Bill Heinrich  -  Dec 24, 2015  -  Comments Off on 12.03.14 TEN LEPERS HEALED

12.03.14 Lk. 17:11-19 Between Samaria and Galilee  




11 While traveling to Jerusalem, He passed between Samaria and Galilee. 12 As He entered a village, 10 men with serious skin diseases met Him. They stood at a distance  13 and raised their voices, saying, “Jesus, Master, have mercy on us!”

14 When He saw them, He told them, “Go and show yourselves to the priests.” And while they were going, they were healed.

15 But one of them, seeing that he was healed, returned and, with a loud voice, gave glory to God. 16 He fell face down at His feet, thanking Him. And he was a Samaritan.   

17 Then Jesus said, “Were not 10 cleansed? Where are the nine? 18 Didn’t any return to give glory to God except this foreigner?” 19 And He told him, “Get up and go on your way. Your faith has made you well.”


Jesus would soon go to Jerusalem for His final journey.  He was avoiding Herod Antipas who desired to kill Him as he killed John the Baptist.  He was also avoiding the Sanhedrin, until the appointed day and hour when He would give up His life.  It was during this time when He encountered the ten lepers. The context assumes that nine men were Jewish, since Jesus told all of them to see the priests to be declared “cleansed” (Gk. katharizo)[1] A dreaded disease such as this would make men of like affliction live together for their common good, even though they would have despised and hated each other, if they were healthy.


Lepers were social outcasts. Everyone feared they might contract the disease.[2]  In fact, they were required by law to ring a bell or shout “unclean, unclean” whenever anyone approached them.  If any Jew came within two meters of them or within thirty meters downwind of a leper, the Jew was considered defiled and had to go through ritual purification in a mikvah. These lepers had heard of the reputation of Jesus and, together, they came to Him to be healed.  Once they received their healing, everyone left except the despised Samaritan who returned to Jesus to thank Him.[3] The Jewish lepers could go to the temple in Jerusalem to be declared “clean,” while the Samaritan had to see the Samaritan priest in Sheckem to be declared “clean.”[4] However, some scholars believe the Samaritan leper could have entered the Gentile Court of the temple and be declared “clean” by a Jewish priest.[5] Regardless, all ten experienced a messianic miracle.



“Between Samaria and Galilee.” Some scholars believe Jesus traveled through the valley of Beth Shean on this journey where He had the opportunity to minister to Greeks, Samaritans, as well as Jews.  It was the only Greek Decapolis city located west of the Jordan River.[6]
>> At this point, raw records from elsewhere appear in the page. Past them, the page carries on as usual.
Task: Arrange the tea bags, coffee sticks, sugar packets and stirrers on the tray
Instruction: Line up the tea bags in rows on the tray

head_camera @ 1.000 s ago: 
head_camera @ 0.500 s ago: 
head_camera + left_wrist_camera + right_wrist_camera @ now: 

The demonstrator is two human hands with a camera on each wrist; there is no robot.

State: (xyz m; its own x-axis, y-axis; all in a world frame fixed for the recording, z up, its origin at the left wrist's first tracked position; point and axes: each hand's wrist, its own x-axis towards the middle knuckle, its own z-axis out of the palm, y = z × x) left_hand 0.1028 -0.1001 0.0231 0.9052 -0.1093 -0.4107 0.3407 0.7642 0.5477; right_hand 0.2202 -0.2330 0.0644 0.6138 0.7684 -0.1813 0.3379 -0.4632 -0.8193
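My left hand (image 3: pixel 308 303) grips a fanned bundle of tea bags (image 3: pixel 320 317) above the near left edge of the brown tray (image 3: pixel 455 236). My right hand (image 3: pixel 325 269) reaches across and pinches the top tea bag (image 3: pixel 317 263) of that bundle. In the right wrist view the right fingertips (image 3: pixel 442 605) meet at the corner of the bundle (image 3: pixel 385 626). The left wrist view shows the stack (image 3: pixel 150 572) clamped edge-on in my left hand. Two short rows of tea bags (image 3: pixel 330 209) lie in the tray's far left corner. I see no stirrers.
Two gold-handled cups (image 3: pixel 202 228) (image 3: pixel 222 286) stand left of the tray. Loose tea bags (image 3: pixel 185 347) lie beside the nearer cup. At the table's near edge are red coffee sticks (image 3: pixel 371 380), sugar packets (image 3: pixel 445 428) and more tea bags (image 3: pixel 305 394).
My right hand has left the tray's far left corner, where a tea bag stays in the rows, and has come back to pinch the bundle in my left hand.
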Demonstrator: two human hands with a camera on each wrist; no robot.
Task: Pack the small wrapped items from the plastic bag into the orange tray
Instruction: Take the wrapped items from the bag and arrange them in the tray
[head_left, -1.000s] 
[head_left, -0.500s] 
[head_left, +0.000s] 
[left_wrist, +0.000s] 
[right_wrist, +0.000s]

12.03.14.A. THE RUINS OF BETH SHEAN.  The ruins of the Decapolis city of Beth Shean, also known as Scythopolis or Nyssa-Scythopolis, stand as a monument of a bygone civilization. It was originally settled by the tribe of Manasseh (Jos. 17:11-12; Judg. 1:27) and expanded under Greek domination. In the second century B.C., it was resettled by Jews, who renamed it during the Hasmonean rule.  This Jewish population was massacred during the revolt of A.D. 66-70.[7]  Photograph by the author.


[1]. A leper who has been healed was often not called “healed,” but “cleansed” because the disease was symbolic of sin. See also Vine, “Leprosy.” Vine’s Complete Expository Dictionary. 2:364.


[2]. There were four kinds of people that were considered as good as dead, and it was believed that in all four situations their illness was a divine judgment. They were the blind, the leper, the poor, and the childless.


[3]. Pentecost, The Words and Works of Jesus Christ. 347-48.

[4]. Geikie, The Life and Words of Christ. 2:285.


[5]. Lightfoot, A Commentary on the New Testament from the Talmud and Hebraica. 3:334-36.


[6]. Farrar, Life of Christ. 282.

[7]. Vamosh, Beit She’an: Capital of the Decapolis. 2-3.